Study-weighted multivariable logistic regression models were constructed to examine the associations of infertility (outcome) with ABSI and other individual components (exposure) by odds ratios (OR) and corresponding 95% confidence intervals (CI). The univariable model was not adjusted for confounders, while the multivariable model was adjusted for age, race/ethnicity, education, and family income.
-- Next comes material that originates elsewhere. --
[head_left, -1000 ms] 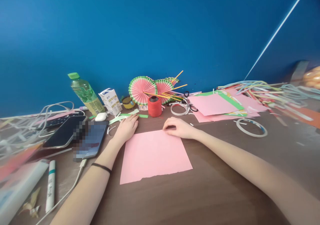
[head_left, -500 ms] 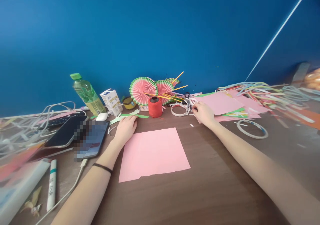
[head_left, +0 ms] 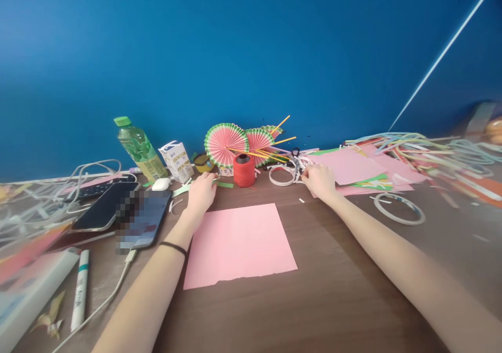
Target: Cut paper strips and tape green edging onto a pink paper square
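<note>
Having left the far right corner of the pink sheet [head_left: 240, 248], the right hand [head_left: 319, 181] is now reaching near the tabletop's [head_left: 251, 321] back edge, bent fingers covering part of the black-handled scissors [head_left: 295, 152] just beside the paper stack [head_left: 353, 167]. The left hand [head_left: 200, 193] is edging forward and resting over the green strips [head_left: 225, 185]. Whether either hand is grasping anything or lying loose, I cannot tell, since the fingertips are mostly hidden. The pink sheet is lying flat between the forearms, well in from the back edge, its ragged side facing the person. On the tabletop's left, a white marker [head_left: 80, 293] is showing blurred lettering that starts with an A. Along the back edge, a green-capped bottle [head_left: 141, 151] is wearing a leafy label, a white carton [head_left: 175, 162] is carrying gold bands and tiny print, and a red spool [head_left: 243, 172] is holding thread around a dark core.
</note>
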`<state>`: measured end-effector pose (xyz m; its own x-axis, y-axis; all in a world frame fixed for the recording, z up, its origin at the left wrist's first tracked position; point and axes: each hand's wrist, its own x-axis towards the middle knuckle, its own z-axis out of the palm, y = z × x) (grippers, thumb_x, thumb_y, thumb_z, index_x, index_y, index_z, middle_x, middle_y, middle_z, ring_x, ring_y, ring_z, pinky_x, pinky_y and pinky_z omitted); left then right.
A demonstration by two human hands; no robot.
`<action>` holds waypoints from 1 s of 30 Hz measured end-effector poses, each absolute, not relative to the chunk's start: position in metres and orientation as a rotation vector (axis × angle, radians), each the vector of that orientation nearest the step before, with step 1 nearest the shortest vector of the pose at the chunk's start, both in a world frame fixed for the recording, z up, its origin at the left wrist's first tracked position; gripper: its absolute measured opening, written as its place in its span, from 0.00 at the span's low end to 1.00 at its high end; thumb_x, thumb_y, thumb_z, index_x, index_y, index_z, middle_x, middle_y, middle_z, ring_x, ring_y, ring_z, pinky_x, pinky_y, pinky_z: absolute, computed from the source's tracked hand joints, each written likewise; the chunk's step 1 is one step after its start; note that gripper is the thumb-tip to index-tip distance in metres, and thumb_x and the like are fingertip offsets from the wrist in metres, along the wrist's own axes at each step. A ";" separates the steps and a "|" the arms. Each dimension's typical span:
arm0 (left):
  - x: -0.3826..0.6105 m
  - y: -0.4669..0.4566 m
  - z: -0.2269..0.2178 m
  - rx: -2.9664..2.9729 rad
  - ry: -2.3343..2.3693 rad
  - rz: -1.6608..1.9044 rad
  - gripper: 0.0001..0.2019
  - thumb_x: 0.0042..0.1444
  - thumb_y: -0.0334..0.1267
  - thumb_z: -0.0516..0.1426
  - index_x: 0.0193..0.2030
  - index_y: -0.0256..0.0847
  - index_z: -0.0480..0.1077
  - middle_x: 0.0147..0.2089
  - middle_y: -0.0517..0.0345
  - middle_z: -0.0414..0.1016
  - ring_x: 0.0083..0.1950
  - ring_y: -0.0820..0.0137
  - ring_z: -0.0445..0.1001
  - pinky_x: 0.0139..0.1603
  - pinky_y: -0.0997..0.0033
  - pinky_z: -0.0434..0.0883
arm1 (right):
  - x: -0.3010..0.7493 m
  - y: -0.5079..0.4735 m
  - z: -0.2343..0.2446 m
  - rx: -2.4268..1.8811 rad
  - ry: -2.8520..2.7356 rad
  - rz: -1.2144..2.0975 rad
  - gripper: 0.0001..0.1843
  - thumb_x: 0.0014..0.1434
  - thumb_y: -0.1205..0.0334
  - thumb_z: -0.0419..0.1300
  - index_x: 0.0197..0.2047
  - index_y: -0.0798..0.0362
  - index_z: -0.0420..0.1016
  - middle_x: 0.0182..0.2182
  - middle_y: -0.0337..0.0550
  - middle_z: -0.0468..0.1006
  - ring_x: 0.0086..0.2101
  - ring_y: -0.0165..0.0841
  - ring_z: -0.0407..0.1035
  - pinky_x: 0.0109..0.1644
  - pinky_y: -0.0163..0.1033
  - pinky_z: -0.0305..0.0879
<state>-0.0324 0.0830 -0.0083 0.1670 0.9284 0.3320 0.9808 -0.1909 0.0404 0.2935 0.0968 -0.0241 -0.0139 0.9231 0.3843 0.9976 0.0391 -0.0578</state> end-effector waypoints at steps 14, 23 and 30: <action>-0.034 0.093 -0.014 -2.390 -1.787 -0.298 0.12 0.55 0.30 0.48 0.44 0.40 0.67 0.46 0.49 0.70 0.48 0.58 0.66 0.45 0.61 0.64 | 0.298 0.102 -0.015 -1.774 -1.720 0.129 0.10 0.51 0.66 0.52 0.36 0.52 0.72 0.27 0.44 0.77 0.32 0.39 0.68 0.31 0.38 0.58; -0.036 0.095 -0.017 -2.402 -1.767 -0.321 0.09 0.55 0.30 0.48 0.40 0.40 0.67 0.42 0.49 0.69 0.45 0.59 0.66 0.45 0.62 0.64 | 0.312 0.104 0.008 -1.549 -1.222 0.287 0.05 0.47 0.65 0.56 0.29 0.54 0.72 0.24 0.42 0.76 0.26 0.34 0.69 0.31 0.38 0.62; -0.040 0.097 -0.020 -2.443 -1.737 -0.369 0.07 0.56 0.37 0.51 0.40 0.41 0.66 0.42 0.51 0.69 0.46 0.61 0.66 0.46 0.65 0.63 | 0.312 0.091 0.028 -1.505 -1.347 0.019 0.05 0.50 0.61 0.56 0.29 0.53 0.72 0.24 0.43 0.76 0.28 0.36 0.70 0.34 0.39 0.62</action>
<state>-0.0395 0.0971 -0.0195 0.3110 0.9122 0.2667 0.9418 -0.3335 0.0424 0.3117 0.0905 0.0278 0.3624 0.7211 0.5905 0.7040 0.2034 -0.6804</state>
A mediation analysis was performed to examine the mediating role of PHQ-9 score on ABSI-infertility in the NHANES population using the R package (version 4.5.0) ‘mediation’. As shown in fig. 2, ABSI was defined as exposure, PHQ-9 depression score as mediator, and infertility as outcome. In the mediation analysis, three steps should be performed, including the total effect (TE), direct effect (DE), and indirect effect (IE). TE refers to the sum of DE and IE. Typically, the goal of mediation analysis (Fig. 2) is to identify the TE of the exposure (eg, ABSI) on the outcome (eg, infertility), the IE of the exposure that acts through a given set of mediators (eg, PHQ-9 score) of interest and DE of exposure unexplained by these same mediators [31]. In our study, the indirect effect of ABSI on infertility refers to the effect that ABSI acts through the PHQ-9 score on infertility, which can necessarily help us distinguish the pathways that link ABSI to infertility. Finally, we calculated the proportion mediated by PHQ-9 score using the following formula [32]:
$$text{Mediated }text{proportion}text{ of PHQ-9 score}text{ = }frac{text{total effect-direct effect}}{text{total effect}}times 100 %$$
Statistical significance was established two-sided p< 0.05. All analyzes in the present study were conducted in R software (version 4.2.0) and relevant packages.